Five years after Busan—time to raise the bar in aid transparency

Spring has sprung and once again Publish What You Fund has issued its Aid Transparency Index (ATI). Once again most of the multilateral development banks (MDBs) receive high grades rated as very good. And once again I ask whether those grades are well deserved? At the heart of my question is whether aid agencies are disclosing sufficient information during the critical implementation stage of a project.

Last year we reviewed the practices of 8 aid agencies, 7 of which consistently receive the highest accolades in the ATI. What was evident from our review was the serious asymmetry of the type of aid data released to the public. A major target at Busan in 2011 when donors made commitments to aid transparency and in the establishment of the ATI has been the reporting of aid flows and the projects approved by each agency. There has been growing emphasis since then on reporting information on the results of those projects. But there has been very limited progress in the release of information during project implementation.

The importance of such information should be obvious. It is during project implementation that the various stakeholders need to monitor project progress, report on issues requiring attention, and make changes to ensure achievement of the desired results. It is insufficient to only disclose who wins a contract; consideration should be given to publishing the contracts, reporting on its execution, and disclosing amendments to the contracts. And it is not enough to simply publish the resettlement action plan for a project; how that plan is being implemented must be reported. Real time reporting is the key to being able to adapt and make changes as projects evolve.

Adapting the ATI

It is very evident that the International Aid Transparency Initiative (IATI) and the ATI have had a major positive impact on raising the level of transparency of aid agencies. Discussions with various agencies illustrate how they are keen to getting higher scores each year, carefully analyzing the indicators to guide their actions. However, with only a limited focus and weighting of reporting on project implementation in the ATI, there is no incentive to fill this important gap. 

In its 2016 report, Publish What You Fund has indicated that it will be reviewing its indicators later this year and intends to raise the bar. It would be timely to include information on project implementation in those revisions. One challenge is how to develop indicators that are similarly relevant across a wide variety of aid agencies. Implementation information is most critical for agencies that finance longer-term projects, especially infrastructure, such as the MDBs.  One option is to consider a set of indicators to better “incentivize” the relevant agencies and refer to these as ATI+.

Reviewing the use and abuse of protecting deliberative information

The MDB’s, in their major disclosure reforms since 2010, adopted a principle that “deliberative” information would not be disclosed in order to foster candid and open dialogue within the organization and between the organization and the client country. As per the World Bank’s policy, “The Bank, like any institution or group, needs space to consider and debate, away from public scrutiny.” This excludes emails, notes, and other exchanges either internally or with member countries.

As a result, the project supervision reports, which managements use to monitor projects under execution and are generally published twice a year, were divided between disclosed versus undisclosed sections. The undisclosed sections would offer space for reporting on confidential project concerns including potential corruption. Our review of the disclosed reports suggests that most aid agencies’ task managers tend to take a cautious approach, placing most information in the undisclosed sections. Stakeholders outside the MDB, such as local civil society groups, then, often only see truncated information.

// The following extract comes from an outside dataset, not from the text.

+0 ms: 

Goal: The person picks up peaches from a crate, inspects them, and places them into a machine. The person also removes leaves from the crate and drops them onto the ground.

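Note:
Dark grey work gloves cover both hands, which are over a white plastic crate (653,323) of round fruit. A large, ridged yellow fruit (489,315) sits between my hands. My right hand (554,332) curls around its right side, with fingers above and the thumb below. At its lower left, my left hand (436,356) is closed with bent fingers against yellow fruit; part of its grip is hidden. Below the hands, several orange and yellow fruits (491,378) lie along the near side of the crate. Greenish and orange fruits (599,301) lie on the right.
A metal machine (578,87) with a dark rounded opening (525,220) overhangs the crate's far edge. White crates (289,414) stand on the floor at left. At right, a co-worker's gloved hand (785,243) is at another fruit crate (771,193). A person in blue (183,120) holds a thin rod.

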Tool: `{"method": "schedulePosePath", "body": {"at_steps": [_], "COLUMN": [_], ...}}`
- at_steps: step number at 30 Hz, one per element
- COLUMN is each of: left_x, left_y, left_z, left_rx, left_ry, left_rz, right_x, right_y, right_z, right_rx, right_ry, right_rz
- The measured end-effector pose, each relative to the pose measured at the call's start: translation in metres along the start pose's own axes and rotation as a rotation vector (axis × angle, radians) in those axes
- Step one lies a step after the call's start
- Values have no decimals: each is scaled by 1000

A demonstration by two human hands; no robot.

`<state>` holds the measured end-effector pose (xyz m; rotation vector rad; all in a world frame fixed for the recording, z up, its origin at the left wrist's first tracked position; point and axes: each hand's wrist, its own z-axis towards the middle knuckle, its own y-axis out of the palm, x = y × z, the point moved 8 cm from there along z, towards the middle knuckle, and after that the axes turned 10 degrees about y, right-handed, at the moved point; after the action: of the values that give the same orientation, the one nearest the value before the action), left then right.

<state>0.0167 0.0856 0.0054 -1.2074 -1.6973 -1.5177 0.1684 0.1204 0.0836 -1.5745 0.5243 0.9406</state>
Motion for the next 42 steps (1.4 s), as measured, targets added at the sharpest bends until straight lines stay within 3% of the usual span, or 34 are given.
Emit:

While the adoption of the “deliberative” principle is understandable, its application places a serious responsibility on management to ensure that this is applied with considerable restraint. The MDBs should review the application of this principle and assess the type of information released during implementation.

It is indeed time to raise the bar on transparency and to focus on the most critical information required to ensure results. This is not the moment for complacency with high grades.